* [ASSIGNED TASK]:
Give the number of lines in the following entries that contain the word "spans", with nothing added.

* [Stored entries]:

────────────────

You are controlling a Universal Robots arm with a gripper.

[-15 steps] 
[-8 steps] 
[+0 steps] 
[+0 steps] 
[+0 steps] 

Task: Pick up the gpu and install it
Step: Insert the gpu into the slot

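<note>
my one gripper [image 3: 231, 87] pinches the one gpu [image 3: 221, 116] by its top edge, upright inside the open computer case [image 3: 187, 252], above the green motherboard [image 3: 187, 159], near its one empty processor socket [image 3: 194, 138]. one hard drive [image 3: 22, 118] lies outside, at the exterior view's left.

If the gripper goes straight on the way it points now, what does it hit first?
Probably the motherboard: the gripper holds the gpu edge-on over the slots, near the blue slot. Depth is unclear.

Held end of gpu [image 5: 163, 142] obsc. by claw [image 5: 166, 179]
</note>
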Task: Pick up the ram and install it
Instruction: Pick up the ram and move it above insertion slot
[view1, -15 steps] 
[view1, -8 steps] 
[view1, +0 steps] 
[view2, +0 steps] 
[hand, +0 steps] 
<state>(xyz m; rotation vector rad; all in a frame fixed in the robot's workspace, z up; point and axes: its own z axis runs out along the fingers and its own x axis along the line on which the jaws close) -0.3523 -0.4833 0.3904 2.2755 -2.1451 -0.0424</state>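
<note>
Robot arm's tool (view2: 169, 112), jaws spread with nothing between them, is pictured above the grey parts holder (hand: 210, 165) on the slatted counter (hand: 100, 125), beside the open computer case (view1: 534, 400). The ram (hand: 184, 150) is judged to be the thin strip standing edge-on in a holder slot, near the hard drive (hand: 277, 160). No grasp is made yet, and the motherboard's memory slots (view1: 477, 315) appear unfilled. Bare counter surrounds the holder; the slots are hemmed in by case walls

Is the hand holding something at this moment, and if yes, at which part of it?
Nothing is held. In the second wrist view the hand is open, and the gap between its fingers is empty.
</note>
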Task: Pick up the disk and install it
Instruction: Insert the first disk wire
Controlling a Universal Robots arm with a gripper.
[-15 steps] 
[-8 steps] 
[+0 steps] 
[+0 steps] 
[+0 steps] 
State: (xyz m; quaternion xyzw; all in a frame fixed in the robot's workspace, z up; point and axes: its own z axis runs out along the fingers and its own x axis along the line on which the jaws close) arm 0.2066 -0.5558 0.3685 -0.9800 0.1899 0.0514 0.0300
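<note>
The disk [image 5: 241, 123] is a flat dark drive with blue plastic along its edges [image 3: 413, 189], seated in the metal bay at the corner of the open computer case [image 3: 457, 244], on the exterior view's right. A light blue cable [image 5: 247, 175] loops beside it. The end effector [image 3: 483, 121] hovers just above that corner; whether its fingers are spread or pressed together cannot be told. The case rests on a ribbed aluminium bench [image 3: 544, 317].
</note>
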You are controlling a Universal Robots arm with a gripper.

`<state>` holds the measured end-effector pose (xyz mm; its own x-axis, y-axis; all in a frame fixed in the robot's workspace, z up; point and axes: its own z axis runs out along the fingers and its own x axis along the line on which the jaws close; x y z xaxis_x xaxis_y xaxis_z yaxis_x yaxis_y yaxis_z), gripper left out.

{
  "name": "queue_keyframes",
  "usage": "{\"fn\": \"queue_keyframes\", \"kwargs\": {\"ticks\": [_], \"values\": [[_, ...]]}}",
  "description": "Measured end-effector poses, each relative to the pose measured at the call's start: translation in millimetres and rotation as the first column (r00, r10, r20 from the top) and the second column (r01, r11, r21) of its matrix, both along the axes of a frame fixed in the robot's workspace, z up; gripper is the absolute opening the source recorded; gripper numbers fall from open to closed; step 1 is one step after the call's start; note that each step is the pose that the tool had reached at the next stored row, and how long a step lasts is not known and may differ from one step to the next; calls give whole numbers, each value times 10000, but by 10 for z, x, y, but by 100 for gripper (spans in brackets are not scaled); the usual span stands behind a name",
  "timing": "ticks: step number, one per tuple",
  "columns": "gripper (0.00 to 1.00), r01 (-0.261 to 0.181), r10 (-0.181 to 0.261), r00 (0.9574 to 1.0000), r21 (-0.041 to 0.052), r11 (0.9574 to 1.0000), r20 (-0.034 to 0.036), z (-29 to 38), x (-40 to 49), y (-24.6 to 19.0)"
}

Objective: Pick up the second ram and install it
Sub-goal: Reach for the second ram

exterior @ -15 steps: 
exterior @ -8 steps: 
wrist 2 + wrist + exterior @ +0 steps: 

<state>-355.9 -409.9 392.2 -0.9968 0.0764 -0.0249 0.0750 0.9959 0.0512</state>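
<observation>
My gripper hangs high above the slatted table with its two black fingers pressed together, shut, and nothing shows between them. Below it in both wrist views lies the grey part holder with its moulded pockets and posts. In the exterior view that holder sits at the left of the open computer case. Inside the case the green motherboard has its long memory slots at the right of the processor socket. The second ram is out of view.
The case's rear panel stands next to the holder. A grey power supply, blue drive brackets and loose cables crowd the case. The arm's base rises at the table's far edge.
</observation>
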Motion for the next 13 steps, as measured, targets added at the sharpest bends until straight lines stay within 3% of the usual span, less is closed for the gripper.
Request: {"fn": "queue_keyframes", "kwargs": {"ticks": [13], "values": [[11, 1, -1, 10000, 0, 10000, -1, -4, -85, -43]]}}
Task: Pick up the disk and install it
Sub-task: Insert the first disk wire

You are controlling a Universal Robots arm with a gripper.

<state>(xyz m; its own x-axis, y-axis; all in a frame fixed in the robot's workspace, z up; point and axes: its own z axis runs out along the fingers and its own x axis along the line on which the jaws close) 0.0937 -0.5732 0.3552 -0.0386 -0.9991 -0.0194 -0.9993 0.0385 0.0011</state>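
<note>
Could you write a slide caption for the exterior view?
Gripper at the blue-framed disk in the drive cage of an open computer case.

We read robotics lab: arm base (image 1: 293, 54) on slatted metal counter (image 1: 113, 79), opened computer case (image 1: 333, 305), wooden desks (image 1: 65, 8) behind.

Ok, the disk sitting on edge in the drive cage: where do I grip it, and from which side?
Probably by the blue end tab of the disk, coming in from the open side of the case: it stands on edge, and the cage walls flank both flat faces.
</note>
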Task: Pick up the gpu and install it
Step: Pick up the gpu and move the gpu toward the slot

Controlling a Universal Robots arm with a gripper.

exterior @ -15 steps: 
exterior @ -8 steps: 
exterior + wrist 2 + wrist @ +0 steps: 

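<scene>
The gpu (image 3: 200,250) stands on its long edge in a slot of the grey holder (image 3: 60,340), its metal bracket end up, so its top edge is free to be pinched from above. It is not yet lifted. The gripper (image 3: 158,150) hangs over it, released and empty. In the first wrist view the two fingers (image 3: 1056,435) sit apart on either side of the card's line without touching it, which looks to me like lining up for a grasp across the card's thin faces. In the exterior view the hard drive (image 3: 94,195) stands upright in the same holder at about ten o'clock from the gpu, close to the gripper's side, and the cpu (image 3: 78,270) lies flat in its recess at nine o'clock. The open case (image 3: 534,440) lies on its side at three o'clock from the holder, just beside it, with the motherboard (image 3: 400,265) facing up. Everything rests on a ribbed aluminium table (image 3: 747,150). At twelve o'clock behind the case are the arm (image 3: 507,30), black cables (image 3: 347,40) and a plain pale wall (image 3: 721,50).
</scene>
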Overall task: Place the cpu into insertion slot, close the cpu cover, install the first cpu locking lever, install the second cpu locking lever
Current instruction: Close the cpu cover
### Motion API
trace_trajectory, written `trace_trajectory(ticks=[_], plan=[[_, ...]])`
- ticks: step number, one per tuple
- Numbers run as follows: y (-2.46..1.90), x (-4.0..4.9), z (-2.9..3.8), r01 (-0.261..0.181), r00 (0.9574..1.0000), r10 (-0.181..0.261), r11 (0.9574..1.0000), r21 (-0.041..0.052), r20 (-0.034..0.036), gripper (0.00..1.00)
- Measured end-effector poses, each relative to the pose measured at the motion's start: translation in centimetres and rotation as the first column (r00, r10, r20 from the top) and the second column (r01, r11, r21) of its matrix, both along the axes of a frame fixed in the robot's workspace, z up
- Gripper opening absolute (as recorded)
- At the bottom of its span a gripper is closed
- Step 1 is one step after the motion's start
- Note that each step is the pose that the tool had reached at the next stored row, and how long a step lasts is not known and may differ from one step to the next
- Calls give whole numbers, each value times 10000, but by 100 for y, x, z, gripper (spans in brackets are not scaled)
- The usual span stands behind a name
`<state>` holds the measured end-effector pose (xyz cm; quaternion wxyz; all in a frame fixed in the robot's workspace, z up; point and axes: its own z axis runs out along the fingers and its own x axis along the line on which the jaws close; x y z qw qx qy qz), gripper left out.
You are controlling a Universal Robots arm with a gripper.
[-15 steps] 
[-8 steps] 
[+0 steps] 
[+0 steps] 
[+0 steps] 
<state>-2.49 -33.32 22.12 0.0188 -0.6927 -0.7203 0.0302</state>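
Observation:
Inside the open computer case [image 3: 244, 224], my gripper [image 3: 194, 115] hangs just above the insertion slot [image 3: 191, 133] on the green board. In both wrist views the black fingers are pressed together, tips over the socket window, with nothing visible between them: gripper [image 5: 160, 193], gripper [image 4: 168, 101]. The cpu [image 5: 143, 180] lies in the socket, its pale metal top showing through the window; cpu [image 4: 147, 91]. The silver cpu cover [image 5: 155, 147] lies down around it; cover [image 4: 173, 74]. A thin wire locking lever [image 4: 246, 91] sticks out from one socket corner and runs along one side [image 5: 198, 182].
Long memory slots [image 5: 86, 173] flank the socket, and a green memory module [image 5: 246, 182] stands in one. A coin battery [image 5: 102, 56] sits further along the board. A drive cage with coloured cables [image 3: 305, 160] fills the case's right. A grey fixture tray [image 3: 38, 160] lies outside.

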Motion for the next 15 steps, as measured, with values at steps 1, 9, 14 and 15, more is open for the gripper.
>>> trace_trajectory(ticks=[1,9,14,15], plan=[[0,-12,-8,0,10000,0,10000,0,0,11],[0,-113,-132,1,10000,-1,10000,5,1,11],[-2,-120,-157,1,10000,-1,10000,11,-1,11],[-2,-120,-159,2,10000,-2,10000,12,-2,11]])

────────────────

* [WRITTEN SOLUTION]:
2